**Work item:**
Your answer should consist only of the lines below from the one with "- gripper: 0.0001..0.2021" through the one with "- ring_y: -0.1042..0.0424", copied exactly.

**Collected data entries:**
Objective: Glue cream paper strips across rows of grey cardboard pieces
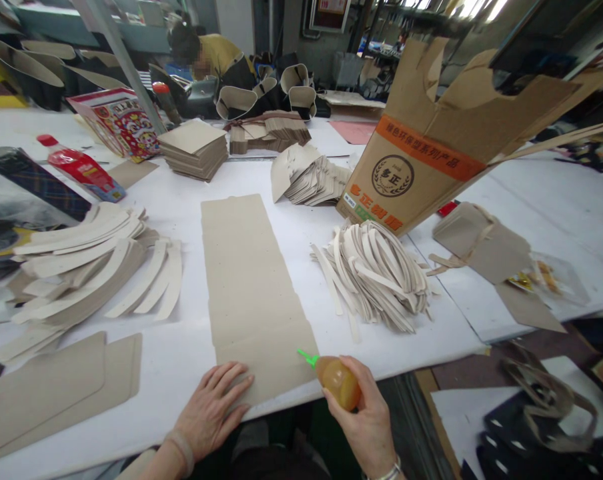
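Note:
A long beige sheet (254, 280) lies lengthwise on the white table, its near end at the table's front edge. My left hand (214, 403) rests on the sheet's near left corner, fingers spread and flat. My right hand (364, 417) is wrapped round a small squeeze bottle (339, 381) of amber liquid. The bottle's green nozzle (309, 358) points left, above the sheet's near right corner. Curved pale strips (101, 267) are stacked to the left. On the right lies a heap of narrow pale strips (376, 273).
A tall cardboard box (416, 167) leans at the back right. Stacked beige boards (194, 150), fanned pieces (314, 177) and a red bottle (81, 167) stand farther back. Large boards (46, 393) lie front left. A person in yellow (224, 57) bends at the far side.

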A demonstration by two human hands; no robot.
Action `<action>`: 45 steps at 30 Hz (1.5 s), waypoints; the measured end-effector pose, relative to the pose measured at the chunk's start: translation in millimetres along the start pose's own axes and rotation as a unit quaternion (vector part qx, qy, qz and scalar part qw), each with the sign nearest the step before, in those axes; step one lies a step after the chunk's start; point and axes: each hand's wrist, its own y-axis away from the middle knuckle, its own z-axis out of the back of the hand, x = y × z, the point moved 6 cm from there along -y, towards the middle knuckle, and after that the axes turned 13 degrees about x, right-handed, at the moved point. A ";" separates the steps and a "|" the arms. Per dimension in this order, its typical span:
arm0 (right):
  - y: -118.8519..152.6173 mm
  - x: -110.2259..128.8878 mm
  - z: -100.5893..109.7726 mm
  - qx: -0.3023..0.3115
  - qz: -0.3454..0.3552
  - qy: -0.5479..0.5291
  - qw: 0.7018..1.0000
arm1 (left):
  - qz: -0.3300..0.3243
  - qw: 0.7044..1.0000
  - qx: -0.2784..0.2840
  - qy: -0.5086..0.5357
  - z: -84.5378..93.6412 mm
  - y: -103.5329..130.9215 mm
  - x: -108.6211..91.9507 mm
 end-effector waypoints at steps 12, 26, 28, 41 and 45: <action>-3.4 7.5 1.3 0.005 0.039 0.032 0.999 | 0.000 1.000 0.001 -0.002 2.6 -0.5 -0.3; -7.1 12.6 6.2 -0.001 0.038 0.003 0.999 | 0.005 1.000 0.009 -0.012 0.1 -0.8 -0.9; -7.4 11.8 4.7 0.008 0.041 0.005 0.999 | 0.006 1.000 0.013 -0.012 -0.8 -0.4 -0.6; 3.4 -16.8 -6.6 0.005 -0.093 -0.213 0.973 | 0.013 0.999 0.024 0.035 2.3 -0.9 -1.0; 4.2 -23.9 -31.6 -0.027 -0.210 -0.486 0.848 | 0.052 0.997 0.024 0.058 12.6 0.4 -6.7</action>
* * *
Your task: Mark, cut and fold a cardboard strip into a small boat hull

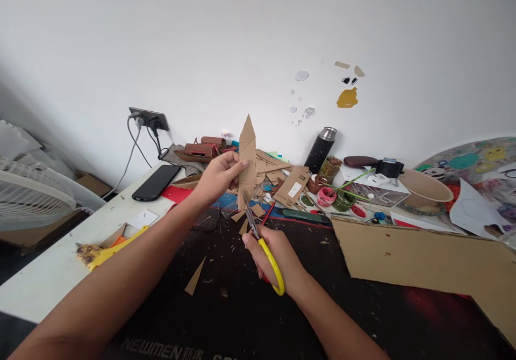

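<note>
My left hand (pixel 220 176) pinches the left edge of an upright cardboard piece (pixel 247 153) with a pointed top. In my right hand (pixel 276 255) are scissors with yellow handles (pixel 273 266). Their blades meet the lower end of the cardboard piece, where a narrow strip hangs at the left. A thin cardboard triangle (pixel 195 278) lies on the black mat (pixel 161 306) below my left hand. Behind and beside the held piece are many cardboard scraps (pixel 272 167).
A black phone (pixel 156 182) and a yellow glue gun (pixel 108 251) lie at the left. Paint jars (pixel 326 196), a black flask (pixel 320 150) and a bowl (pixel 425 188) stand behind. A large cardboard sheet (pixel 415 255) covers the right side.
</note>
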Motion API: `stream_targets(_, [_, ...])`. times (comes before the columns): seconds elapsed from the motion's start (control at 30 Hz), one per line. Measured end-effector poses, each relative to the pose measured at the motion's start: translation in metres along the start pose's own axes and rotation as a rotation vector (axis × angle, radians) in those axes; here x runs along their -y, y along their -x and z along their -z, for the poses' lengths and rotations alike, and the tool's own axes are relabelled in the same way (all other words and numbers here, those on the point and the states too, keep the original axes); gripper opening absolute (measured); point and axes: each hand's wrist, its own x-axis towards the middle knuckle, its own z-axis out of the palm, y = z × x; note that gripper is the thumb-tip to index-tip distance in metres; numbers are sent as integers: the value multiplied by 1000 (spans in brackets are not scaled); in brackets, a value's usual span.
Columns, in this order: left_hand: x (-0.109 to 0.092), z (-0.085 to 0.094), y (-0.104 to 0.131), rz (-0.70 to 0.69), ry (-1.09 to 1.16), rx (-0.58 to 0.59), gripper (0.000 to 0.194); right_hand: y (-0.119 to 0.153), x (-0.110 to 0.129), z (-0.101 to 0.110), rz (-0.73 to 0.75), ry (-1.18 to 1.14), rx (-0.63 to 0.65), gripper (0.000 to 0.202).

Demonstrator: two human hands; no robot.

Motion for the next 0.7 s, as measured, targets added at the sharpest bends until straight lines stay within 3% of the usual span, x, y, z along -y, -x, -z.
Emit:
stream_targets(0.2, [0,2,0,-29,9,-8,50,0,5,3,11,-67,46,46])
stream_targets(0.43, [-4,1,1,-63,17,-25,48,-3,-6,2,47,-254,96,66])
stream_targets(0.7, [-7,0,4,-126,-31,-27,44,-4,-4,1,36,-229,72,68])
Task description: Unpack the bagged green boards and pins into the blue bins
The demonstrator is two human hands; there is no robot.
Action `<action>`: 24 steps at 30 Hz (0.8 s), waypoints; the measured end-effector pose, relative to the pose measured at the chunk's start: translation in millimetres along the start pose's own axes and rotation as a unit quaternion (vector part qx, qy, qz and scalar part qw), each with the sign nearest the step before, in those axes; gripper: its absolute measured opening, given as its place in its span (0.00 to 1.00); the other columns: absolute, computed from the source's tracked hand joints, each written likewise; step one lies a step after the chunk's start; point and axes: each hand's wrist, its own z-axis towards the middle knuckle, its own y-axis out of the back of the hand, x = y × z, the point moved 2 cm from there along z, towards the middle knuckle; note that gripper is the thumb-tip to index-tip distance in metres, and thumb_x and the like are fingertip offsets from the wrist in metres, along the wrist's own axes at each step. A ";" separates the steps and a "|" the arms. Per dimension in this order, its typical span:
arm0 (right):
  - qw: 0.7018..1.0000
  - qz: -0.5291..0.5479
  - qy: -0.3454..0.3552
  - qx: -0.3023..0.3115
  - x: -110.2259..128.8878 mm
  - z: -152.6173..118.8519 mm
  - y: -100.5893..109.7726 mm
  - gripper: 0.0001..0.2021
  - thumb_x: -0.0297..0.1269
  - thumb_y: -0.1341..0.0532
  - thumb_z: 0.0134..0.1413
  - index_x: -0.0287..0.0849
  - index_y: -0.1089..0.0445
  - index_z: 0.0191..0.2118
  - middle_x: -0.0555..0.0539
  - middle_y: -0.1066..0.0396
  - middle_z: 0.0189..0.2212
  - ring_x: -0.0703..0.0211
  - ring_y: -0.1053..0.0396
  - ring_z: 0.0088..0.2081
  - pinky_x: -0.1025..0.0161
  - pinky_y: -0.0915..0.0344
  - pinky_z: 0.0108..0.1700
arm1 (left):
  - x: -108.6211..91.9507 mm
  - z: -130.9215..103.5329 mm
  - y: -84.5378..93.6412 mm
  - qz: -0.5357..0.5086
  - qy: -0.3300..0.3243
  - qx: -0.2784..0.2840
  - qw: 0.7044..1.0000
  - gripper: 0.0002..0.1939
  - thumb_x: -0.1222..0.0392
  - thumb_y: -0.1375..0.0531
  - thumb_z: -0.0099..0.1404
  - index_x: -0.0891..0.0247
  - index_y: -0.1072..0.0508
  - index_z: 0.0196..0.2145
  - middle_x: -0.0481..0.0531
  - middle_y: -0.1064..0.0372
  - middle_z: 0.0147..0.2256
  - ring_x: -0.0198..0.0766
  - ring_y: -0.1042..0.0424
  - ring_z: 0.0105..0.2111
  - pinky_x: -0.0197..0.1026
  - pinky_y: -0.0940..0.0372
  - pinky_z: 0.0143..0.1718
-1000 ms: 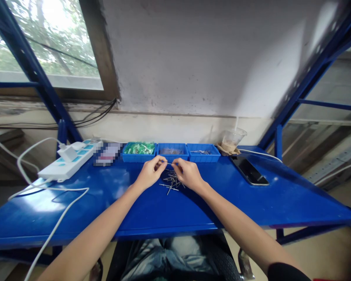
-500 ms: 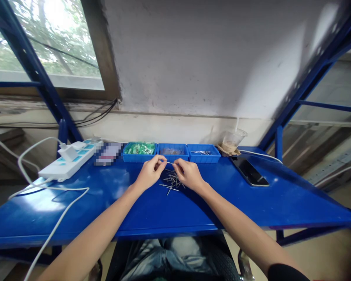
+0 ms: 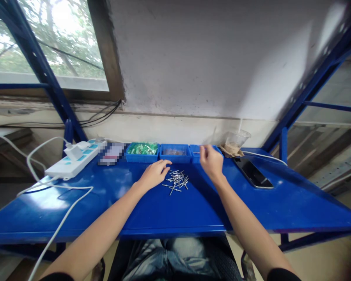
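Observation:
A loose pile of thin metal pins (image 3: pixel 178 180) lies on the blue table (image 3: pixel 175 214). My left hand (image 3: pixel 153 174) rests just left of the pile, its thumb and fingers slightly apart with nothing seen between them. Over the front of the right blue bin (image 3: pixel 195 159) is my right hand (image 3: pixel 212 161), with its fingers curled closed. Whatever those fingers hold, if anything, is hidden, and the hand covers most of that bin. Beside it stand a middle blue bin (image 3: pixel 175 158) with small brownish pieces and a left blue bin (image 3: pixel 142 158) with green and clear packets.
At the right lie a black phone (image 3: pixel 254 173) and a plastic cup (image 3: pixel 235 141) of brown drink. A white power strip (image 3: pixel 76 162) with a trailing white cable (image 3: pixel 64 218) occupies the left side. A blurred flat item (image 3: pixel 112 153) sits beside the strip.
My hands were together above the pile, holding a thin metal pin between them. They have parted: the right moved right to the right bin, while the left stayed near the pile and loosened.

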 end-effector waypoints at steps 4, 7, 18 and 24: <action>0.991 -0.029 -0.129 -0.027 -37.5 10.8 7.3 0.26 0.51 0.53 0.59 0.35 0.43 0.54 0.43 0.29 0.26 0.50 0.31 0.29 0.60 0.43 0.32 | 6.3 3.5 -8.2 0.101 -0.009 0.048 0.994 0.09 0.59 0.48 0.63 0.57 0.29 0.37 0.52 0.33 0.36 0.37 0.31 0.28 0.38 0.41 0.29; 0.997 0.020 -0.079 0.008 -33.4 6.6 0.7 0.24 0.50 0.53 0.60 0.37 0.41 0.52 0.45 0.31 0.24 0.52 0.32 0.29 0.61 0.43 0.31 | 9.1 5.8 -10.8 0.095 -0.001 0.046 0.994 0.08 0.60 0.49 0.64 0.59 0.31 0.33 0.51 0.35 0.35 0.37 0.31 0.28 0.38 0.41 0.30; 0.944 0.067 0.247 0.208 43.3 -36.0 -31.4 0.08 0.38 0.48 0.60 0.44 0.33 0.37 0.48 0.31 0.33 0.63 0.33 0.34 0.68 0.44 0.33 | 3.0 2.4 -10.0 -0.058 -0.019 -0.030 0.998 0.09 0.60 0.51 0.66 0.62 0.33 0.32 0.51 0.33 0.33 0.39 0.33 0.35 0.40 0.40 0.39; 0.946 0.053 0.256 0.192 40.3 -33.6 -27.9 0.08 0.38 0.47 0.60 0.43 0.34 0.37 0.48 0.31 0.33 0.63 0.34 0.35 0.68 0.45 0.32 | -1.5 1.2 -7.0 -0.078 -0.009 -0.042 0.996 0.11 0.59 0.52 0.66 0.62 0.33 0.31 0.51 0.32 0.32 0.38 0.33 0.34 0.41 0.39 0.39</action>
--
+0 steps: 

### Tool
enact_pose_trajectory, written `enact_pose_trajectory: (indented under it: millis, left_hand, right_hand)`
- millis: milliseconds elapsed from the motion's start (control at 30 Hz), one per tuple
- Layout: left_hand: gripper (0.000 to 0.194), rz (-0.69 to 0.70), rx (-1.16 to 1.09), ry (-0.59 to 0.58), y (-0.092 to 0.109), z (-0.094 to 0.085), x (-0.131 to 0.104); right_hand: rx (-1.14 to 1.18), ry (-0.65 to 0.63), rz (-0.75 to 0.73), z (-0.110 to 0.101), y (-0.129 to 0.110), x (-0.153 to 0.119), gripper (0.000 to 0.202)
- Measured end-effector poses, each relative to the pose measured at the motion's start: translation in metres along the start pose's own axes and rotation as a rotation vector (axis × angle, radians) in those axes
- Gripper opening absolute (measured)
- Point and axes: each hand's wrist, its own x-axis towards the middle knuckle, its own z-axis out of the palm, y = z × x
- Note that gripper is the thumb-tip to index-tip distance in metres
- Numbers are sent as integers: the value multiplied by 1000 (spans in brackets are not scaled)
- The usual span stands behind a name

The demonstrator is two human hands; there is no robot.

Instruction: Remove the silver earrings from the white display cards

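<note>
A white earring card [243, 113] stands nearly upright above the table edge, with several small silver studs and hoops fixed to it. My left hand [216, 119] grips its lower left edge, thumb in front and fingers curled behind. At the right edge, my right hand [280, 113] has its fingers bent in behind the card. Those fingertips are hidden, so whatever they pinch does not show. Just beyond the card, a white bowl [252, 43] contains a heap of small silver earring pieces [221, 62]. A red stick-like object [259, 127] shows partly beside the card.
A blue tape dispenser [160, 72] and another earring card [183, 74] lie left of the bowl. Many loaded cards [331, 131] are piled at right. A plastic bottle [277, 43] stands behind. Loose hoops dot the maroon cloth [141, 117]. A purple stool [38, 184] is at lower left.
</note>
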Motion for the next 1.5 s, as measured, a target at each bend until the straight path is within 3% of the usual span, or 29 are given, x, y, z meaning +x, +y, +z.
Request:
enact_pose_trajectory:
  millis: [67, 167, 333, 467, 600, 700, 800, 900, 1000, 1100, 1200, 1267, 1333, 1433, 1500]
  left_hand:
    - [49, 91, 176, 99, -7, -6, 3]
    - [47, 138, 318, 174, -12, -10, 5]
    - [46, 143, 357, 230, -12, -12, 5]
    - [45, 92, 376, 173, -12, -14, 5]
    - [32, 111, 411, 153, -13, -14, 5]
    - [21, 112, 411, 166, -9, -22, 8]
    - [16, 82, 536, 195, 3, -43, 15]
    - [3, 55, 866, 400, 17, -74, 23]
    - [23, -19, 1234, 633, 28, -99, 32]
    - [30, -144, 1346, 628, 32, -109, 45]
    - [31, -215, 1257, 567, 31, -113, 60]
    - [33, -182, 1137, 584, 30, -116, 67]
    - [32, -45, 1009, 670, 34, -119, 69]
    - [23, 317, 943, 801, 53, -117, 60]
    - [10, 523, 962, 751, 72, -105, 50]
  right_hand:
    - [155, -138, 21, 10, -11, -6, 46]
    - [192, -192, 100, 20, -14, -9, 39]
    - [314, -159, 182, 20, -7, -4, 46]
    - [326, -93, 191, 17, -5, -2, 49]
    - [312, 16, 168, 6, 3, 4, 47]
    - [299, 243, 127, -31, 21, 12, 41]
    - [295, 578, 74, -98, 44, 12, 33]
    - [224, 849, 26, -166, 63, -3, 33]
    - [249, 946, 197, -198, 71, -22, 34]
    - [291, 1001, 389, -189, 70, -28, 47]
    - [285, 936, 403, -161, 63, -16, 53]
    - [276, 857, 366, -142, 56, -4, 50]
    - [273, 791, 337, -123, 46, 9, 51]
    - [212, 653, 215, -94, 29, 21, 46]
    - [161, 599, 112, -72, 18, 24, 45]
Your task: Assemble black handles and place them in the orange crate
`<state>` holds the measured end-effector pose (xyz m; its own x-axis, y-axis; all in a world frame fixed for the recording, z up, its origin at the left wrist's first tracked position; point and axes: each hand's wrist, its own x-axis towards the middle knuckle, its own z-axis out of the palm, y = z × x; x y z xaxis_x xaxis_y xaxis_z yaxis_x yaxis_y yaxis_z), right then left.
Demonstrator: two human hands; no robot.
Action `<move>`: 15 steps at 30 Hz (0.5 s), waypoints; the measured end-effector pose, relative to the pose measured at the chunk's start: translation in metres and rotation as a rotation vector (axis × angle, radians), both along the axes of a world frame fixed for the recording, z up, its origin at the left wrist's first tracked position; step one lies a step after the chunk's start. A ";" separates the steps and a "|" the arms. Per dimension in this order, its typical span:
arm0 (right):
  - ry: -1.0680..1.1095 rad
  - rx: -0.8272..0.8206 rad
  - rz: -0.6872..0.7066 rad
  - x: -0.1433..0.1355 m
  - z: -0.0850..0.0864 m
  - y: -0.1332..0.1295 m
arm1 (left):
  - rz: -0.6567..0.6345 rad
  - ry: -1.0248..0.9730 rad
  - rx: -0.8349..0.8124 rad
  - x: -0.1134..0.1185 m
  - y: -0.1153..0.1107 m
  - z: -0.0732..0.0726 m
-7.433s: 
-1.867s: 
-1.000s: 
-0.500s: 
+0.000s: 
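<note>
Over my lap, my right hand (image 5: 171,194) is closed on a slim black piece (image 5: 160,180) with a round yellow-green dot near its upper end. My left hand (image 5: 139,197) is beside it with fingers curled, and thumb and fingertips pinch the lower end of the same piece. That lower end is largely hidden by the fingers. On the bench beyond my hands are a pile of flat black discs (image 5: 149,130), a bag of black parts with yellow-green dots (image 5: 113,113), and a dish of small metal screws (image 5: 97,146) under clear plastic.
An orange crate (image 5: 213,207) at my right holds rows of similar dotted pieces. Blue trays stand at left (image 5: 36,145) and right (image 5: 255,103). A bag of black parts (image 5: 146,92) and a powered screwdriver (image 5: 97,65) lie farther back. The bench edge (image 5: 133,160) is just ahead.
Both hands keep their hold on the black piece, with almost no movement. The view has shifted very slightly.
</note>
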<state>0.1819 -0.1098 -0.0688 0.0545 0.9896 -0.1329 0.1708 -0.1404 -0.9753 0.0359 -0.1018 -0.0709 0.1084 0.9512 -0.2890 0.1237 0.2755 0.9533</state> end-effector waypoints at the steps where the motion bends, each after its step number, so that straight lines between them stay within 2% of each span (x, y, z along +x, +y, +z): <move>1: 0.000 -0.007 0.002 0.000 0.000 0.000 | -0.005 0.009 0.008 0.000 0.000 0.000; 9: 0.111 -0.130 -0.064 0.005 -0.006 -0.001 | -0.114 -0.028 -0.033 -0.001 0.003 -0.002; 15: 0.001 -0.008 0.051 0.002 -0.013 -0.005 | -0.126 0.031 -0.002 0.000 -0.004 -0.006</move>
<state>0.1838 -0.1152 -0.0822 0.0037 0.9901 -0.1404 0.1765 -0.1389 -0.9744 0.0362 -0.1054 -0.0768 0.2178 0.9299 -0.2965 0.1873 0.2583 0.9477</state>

**Solved problem:**
  - gripper: 0.0001..0.2021
  - thumb_x: -0.0297..0.1269
  - thumb_y: -0.1341..0.0532
  - thumb_z: 0.0134..0.1413
  - index_x: -0.0287..0.0849
  - index_y: -0.1089..0.0445
  - index_z: 0.0191..0.2118
  - middle_x: -0.0555..0.0539
  - middle_y: -0.1066..0.0396
  - middle_z: 0.0189..0.2212
  - ring_x: -0.0703..0.0211
  - ring_y: -0.1053..0.0396
  - ring_z: 0.0088..0.2081
  - pinky_x: -0.1025..0.0161
  - pinky_y: -0.0915..0.0344
  - pinky_z: 0.0108..0.1700
arm1 (left):
  - x: -108.6211..91.9507 mm
  - z: -130.9215..103.5329 mm
  - y: -84.5378..93.6412 mm
  - qz: -0.5357..0.5086
  - qy: -0.3300..0.3243
  - qx: -0.2784..0.2840
  - qw: 0.7044..1.0000
  - gripper: 0.0002..0.1939
  - thumb_x: -0.1222..0.0392
  - thumb_y: -0.1375..0.0531
  - thumb_z: -0.0099..0.1404
  - index_x: -0.0891..0.0247
  - index_y: -0.1072..0.0508
  - index_z: 0.0196..0.2145
  - middle_x: -0.0481..0.0531
  - middle_y: -0.1064..0.0372
  - middle_z: 0.0147..0.2256
  - ring_x: -0.0198..0.0766
  - ring_y: -0.1042..0.0424

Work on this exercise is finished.